Em coluna na Folha de S.Paulo (29/4/2023), o economista Joel Pinheiro da Fonseca discorreu sobre grupos radicais de direita e esquerda que recentemente se tornaram moderados com o objetivo de entrar no jogo político. O mesmo ocorreu com partidos de esquerda europeus criados na segunda metade do século XIX, que então professavam duas ideias radicais de Karl Marx: o acesso ao poder por uma revolução e a propriedade estatal dos meios de produção. Mudaram de opinião. O poder foi buscado pelo voto popular. E aderiram à ideia da economia de mercado sob regulação do Estado.
Dois casos são interessantes: Espanha e Reino Unido. O Partido Socialista Operário Espanhol, liderado por Felipe González, alterou os estatutos para abolir a regra sobre estatização dos meios de produção. No governo, após uma vitória histórica nas eleições gerais de 1982, González promoveu reformas estruturais que asseguraram o ingresso do país na atual União Europeia. Controlou o déficit público, privatizou estatais e garantiu independência ao banco central.
No Reino Unido, o Partido Trabalhista, no famoso artigo 4º do programa partidário, advogava o controle estatal dos meios de produção. Assumiu o governo no pós-guerra, mas erros de política econômica propiciaram a vitória esmagadora de Margaret Thatcher em 1979. Os trabalhistas foram alijados do poder por dezoito anos, o que os convenceu da necessidade de abandonar ideias arcaicas. Seu líder, Tony Blair, conseguiu revogar o artigo 4º, o que teve forte influência na grande vitória do partido trabalhista britânico nas eleições gerais de 1997. Blair manteve a política econômica de Thatcher, privatizou estatais e concedeu independência ao banco central.

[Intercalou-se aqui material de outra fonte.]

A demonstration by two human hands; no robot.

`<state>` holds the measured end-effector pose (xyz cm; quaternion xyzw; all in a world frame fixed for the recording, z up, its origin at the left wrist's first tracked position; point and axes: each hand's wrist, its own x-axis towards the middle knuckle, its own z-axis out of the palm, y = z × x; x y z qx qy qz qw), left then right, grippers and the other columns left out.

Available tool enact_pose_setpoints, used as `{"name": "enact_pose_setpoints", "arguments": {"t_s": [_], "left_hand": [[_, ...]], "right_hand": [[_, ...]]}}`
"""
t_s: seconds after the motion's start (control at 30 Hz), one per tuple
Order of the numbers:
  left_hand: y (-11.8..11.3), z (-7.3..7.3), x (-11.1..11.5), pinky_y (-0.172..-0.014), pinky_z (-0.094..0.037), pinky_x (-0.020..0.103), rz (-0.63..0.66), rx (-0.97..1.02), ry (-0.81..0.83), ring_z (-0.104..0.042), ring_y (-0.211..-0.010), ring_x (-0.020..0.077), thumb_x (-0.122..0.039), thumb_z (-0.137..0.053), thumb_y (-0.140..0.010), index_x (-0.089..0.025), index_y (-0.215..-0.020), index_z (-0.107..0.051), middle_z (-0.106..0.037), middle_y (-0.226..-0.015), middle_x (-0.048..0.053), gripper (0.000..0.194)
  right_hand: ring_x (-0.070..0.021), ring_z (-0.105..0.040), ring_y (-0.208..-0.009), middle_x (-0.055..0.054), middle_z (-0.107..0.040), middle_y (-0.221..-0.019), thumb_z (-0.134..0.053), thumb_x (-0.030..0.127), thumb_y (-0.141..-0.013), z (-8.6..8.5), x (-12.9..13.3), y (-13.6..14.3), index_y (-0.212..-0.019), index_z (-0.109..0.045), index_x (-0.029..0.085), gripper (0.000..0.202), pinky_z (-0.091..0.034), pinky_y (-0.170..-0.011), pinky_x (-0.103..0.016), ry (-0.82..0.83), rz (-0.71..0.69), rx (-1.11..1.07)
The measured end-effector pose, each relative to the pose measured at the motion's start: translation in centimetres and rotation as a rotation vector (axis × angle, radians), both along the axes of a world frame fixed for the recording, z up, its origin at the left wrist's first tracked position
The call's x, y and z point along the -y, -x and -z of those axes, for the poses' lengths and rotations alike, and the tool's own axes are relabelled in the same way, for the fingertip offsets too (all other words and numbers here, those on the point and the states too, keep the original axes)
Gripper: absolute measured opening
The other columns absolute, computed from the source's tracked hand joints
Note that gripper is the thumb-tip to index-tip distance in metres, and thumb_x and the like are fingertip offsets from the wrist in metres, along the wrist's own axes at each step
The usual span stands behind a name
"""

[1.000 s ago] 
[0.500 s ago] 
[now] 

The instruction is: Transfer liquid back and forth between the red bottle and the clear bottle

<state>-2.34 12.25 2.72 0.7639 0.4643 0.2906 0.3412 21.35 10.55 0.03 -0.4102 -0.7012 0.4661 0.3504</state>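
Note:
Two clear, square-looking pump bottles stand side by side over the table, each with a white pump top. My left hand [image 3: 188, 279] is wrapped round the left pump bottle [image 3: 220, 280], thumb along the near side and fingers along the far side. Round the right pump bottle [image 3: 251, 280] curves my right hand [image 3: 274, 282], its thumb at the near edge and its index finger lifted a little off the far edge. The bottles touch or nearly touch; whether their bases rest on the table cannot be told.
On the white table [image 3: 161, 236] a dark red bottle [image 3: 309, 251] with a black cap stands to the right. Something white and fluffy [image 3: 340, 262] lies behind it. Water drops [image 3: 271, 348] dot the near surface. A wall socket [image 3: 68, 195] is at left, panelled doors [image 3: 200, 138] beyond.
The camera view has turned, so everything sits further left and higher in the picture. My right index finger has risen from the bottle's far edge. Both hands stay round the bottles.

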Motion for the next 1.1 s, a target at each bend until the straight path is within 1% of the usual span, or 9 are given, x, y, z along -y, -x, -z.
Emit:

“O maior líder do partido, o presidente Lula, deseduca a sociedade em questões fiscais básicas”
Aqui, o Partido dos Trabalhadores nunca defendeu a ditadura do proletariado. Preferiu chegar ao poder pelo voto popular. Não adotou, todavia, a visão da esquerda europeia na área econômica. Aferra-se a ideias econômicas equivocadas. Não entende o valor da independência do Banco Central. Acredita que o gasto público é o que impulsiona o crescimento, e não a produtividade. Demanda aumentos reais irrestritos do salário mínimo, sem notar seus danosos efeitos na Previdência (dois terços dos benefícios são reajustados pelo mínimo). Em dez anos, os custos acumulados dessa política pública eliminarão todos os ganhos da reforma previdenciária de 2019.
Seu maior líder, o presidente Lula, deseduca a sociedade em questões fiscais básicas. Vive a propagar uma diferença inexistente entre gastos e investimentos como os da educação. Na verdade, ambos consomem recursos escassos. Critica os que o alertam para o abismo. Recentemente, declarou que a discussão sobre déficit público, que se trava no Brasil, não existe em outros países. Isso é verdade, mas não pelo motivo que imagina o presidente. Nos países que levam a sério o Orçamento, o que não é o nosso caso, esse assunto está pacificado. Ninguém questiona a necessidade de controlar o déficit.
O PT e o país ganhariam se Lula e o partido modernizassem seu pensamento econômico.